Deficiency or lack of thyroid hormone secretion during fetal development. In infants it is characterized by breathing difficulties, jaundice and hoarse crying. See Jaundice. Infants diagnosed and treated before age 3 months usually grow and develop normally. If left untreated, child will suffer irreversible mental retardation, stunted growth and bone and muscle dystrophy.
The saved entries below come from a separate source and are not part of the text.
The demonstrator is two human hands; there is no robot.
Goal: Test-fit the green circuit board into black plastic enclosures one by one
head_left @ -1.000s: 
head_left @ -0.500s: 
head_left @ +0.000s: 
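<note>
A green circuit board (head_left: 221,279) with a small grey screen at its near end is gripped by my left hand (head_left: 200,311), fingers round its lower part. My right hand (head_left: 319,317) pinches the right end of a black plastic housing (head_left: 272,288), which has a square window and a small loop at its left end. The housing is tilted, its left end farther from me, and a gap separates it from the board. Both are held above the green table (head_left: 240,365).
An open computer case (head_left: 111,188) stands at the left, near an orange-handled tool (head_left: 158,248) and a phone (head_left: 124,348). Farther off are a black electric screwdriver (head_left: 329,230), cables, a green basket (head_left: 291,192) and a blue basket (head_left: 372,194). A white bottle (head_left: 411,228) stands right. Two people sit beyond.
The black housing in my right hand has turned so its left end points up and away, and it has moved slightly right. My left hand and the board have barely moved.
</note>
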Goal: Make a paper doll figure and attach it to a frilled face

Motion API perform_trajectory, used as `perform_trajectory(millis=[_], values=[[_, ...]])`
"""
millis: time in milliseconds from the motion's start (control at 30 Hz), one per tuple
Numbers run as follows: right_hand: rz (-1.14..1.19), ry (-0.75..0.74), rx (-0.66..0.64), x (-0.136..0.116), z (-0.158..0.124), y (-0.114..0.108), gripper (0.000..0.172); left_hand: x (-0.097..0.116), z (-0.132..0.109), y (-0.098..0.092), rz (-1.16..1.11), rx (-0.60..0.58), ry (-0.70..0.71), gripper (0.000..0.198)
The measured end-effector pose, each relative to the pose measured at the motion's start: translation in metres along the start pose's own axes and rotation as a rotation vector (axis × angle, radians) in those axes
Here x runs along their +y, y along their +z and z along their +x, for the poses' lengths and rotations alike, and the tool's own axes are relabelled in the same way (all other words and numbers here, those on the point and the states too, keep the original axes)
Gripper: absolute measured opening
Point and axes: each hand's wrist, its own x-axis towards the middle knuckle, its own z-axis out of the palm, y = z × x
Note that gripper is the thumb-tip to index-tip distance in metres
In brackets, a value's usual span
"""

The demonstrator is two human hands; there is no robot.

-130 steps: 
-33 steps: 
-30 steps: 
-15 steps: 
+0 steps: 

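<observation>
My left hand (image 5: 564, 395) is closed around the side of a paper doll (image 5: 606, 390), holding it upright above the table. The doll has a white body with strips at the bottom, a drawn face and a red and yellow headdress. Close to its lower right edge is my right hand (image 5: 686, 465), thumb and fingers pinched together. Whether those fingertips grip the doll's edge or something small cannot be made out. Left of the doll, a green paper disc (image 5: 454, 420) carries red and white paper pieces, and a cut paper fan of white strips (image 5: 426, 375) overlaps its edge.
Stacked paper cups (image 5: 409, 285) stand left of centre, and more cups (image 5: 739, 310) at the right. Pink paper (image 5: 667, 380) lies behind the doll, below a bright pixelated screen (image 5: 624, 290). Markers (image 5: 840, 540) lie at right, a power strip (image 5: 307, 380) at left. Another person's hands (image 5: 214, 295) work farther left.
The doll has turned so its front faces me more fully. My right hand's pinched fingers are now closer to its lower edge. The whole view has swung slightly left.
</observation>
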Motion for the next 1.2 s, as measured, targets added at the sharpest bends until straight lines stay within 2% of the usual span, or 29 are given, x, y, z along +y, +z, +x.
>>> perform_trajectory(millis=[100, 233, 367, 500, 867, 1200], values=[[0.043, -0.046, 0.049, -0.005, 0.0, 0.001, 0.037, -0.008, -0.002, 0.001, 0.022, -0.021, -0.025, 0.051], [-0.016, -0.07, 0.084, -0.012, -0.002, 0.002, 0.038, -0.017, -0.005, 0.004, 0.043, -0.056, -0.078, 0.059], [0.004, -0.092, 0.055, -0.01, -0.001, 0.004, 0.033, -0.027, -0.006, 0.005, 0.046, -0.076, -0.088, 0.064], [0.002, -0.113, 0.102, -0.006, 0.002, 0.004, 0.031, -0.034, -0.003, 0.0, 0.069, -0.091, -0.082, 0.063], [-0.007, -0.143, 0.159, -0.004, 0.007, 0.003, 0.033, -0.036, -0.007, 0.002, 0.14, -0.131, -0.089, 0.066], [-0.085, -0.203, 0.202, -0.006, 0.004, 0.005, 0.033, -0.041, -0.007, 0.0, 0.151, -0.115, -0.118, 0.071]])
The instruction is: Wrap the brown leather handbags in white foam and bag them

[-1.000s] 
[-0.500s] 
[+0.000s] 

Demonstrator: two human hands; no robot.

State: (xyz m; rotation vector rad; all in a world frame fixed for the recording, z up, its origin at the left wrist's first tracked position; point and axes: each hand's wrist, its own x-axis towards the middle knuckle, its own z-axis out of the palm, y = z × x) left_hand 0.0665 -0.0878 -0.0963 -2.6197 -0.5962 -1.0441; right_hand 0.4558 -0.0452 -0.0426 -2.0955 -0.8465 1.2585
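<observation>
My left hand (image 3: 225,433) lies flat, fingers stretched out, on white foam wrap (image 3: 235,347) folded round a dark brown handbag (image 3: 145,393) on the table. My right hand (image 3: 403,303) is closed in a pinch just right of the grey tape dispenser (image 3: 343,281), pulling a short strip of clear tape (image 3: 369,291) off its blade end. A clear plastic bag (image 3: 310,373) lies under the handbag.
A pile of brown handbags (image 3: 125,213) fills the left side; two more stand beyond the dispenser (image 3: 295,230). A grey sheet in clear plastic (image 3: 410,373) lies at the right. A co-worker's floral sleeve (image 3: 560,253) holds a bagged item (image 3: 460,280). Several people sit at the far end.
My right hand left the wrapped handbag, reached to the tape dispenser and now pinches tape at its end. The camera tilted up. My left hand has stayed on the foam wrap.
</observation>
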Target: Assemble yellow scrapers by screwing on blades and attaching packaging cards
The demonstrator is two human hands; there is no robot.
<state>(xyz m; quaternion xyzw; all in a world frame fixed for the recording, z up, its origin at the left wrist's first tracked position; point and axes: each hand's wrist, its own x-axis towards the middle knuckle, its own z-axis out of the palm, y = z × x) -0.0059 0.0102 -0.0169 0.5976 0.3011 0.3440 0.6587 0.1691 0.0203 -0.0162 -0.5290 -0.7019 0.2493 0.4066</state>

Hypothyroidism is one of the most common of endocrine disorders in childhood. Lacking one specific target organ, thyroid hormones play a role in the biologic processes of essentially every organ's system. Newborns are screened for the absence of the thyroid gland, hypoplastic, or dysfunctional thyroid gland. Mental and motor retardation, short stature, coarse dry skin and hair, constipation, hoarse cry are among the symptoms. Treatment and management includes the replacement of the thyroid hormone L-thyroxine, maintenance of levels in upper half of normal range and monitoring of bone growth and development. (Prevalence 1:5,000-1-6:000, ethnic variation in prevalence -- 1:12,000 black, 1:1,000 Indian)
An inherited trait that results in reduced activity of the thyroid gland, generally due to reduced production of thyroid stimulating hormone. The trait results in a reduced base rate of the body's chemical reactions, tissue swelling and weight gain. It can cause neurological and development problems in affected children.